Car M. de Norpois était mal avec le ministère actuel et Mme de Villeparisis, bien qu'il ne se fût pas permis de lui amener des personnes du gouvernement (elle gardait tout de même sa hauteur de dame de la grande aristocratie et restait en dehors et au-dessus des relations qu'il était obligé de cultiver), était tenue par lui au courant de ce qui se passait. De même ces nommes politiques du régime n'auraient pas osé demander à M. de Norpois de les présenter à Mme de Villeparisis. Mais plusieurs étaient aller le chercher chez elle à la campagne, quand ils avaient eu besoin de son concours dans des circonstances graves. On savait l'adresse. On allait au château. On ne voyait pas la châtelaine. Mais au dîner elle disait: «Monsieur, je sais qu'on est venu vous déranger. Les affaires vont-elles mieux?»

– Vous n'êtes pas trop pressé? demanda Mme de Villeparisis à Bloch?

– Non, non, je voulais partir parce que je ne suis pas très bien, il est même question que je fasse une cure à Vichy pour ma vésicule biliaire, dit-il en articulant ces mots avec une ironie satanique.

– Tiens, mais justement mon petit-neveu Châtellerault doit y aller, vous devriez arranger cela ensemble. Est-ce qu'il est encore là? Il est gentil, vous savez, dit Mme de Villeparisis de bonne foi peut-être, et pensant que des gens qu'elle connaissait tous deux n'avaient aucune raison de ne pas se lier.

– Oh! je ne sais si ça lui plairait, je ne le connais… qu'à peine, il est là-bas plus loin, dit Bloch confus et ravi.

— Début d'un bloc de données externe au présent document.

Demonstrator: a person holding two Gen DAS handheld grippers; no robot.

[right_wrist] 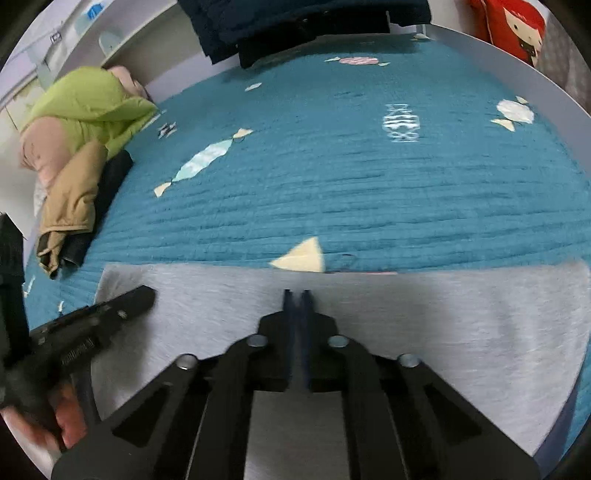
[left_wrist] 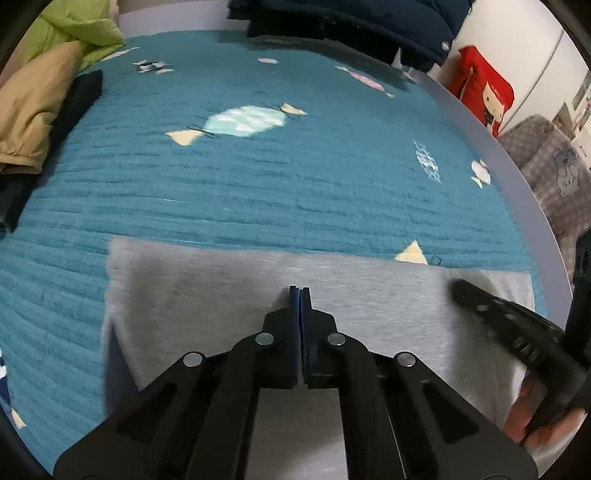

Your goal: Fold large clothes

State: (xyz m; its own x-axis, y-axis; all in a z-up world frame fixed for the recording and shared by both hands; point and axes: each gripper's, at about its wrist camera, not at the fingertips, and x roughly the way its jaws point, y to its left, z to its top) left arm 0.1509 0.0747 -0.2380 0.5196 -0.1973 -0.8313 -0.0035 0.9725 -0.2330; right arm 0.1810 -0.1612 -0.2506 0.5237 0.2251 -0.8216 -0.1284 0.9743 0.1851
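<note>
Bed [left_wrist: 491, 147], teal candy-print quilt [left_wrist: 258, 192] on top. Grey garment [left_wrist: 221, 280] flat at near edge. Jackets [right_wrist: 92, 122] piled on left side, dark clothes [right_wrist: 295, 26] stacked at far edge.

Bedroom in a home — a bed [left_wrist: 491, 155] with a pale frame edge, covered by a teal quilted bedspread [left_wrist: 258, 192] printed with candy shapes. Loose clothing piled along its far-left side: a lime-green puffy jacket [right_wrist: 96, 107], a tan jacket [right_wrist: 74, 199], a pink garment [right_wrist: 40, 151]. Dark navy clothes [right_wrist: 295, 22] heaped at the far end. A red cartoon-print cushion [left_wrist: 484, 88] beside the bed — plus a grey checked fabric with a bear print [left_wrist: 554, 166]. White wall and shelving behind.
</note>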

Le maître d'hôtel n'avait pas dû exécuter d'une façon complète la commission dont il venait d'être chargé pour M. de Norpois. Car celui-ci, pour faire croire qu'il arrivait du dehors et n'avait pas encore vu la maîtresse de la maison, prit au hasard un chapeau dans l'antichambre et vint baiser cérémonieusement la main de Mme de Villeparisis, en lui demandant de ses nouvelles avec le même intérêt qu'on manifeste après une longue absence. Il ignorait que la marquise de Villeparisis avait préalablement ôté toute vraisemblance à cette comédie, à laquelle elle coupa court d'ailleurs en emmenant M. de Norpois et Bloch dans un salon voisin. Bloch, qui avait vu toutes les amabilités qu'on faisait à celui qu'il ne savait pas encore être M. de Norpois, et les saluts compassés, gracieux et profonds par lesquels l'Ambassadeur y répondait, Bloch se sentait inférieur à tout ce cérémonial et, vexé de penser qu'il ne s'adresserait jamais à lui, m'avait dit pour avoir l'air à l'aise: «Qu'est-ce que cette espèce d'imbécile?» Peut-être du reste toutes les salutations de M. de Norpois choquant ce qu'il y avait de meilleur en Bloch, la franchise plus directe d'un milieu moderne, est-ce en partie sincèrement qu'il les trouvait ridicules. En tout cas elles cessèrent de le lui paraître et même l'enchantèrent dès la seconde où ce fut lui, Bloch, qui se trouva en être l'objet.